7 novembre 2008 5 07 /11 /novembre /2008 14:10

Halte à la diffamation ! Les adhérents de la section du PCF Paris 15 paient bien leurs cotisations !

 

PCF Paris : Patrice Bessac établit le vote censitaire et des règles d’exception pour éliminer 51 votes de communistes du 15ème en faveur du texte alternatif « Faire vivre et renforcer le PCF, une exigence de notre temps ».

 

Le 4 novembre au soir, une délégation de plus d’une trentaine de communistes parisiens, en majorité du 15ème s’est rendue à la Fédération pour remettre en main propre la lettre ci-dessous à la Commission de transparence.

 

Elle dénonce les atteintes à la souveraineté de communistes et les irrégularités dans la préparation du 34ème congrès du PCF à Paris et demande que cette situation cesse.

La délégation a en particulier demandé que les 51 voix pour le texte alternatif « Faire vivre et renforcer le PCF, une exigence de notre temps », éliminées arbitrairement par le secrétaire départemental, soient rétablies, ces votes émanant de communistes de la section du 15ème arrondissement, dûment en droit de voter au regard des statuts du parti.

 

La délégation a été reçue par Patrice Bessac, secrétaire départemental, Monique Brun, trésorière et Véronique Sandoval, présidente de la Commission de transparence départementale.

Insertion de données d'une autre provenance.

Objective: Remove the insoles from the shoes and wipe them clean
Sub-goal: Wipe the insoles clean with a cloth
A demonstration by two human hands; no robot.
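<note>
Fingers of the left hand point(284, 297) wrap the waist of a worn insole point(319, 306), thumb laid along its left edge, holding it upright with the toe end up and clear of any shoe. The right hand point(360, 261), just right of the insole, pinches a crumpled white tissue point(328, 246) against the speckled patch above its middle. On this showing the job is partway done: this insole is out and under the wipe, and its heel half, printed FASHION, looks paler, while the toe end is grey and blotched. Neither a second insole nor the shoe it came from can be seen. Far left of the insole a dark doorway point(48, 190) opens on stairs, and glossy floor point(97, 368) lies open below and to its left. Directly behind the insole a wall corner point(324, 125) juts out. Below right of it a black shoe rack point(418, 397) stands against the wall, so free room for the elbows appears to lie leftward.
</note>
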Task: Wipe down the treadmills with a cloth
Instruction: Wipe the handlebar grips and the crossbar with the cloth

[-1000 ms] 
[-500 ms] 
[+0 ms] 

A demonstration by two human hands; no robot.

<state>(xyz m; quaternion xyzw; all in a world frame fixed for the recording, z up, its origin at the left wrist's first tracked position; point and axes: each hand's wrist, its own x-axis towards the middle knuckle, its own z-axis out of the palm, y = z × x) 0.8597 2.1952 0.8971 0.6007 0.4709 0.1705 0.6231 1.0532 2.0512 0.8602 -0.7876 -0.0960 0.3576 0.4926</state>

Sourd à tout argument, Patrice Bessac s’est figé dans des justifications consternantes et irrecevables de ses décisions arbitraires.

 

- Parmi nos questions restées sans réponse, il n’a pas justifié l’embargo, en violation des statuts, sur les listes des inscrits au niveau de Paris, que même des membres du Conseil départemental n’ont pas pu consulter.

 

- Concernant la totalisation départementale des résultats du vote le soir du 30 octobre, P.Bessac a reconnu qu’elle s’était faite en dehors de la Commission de transparence. Il a admis que les recommandations de la Commission nationale de transparence n’ont pas été observées à Paris mais a prétendu que les statuts ne les imposaient pas.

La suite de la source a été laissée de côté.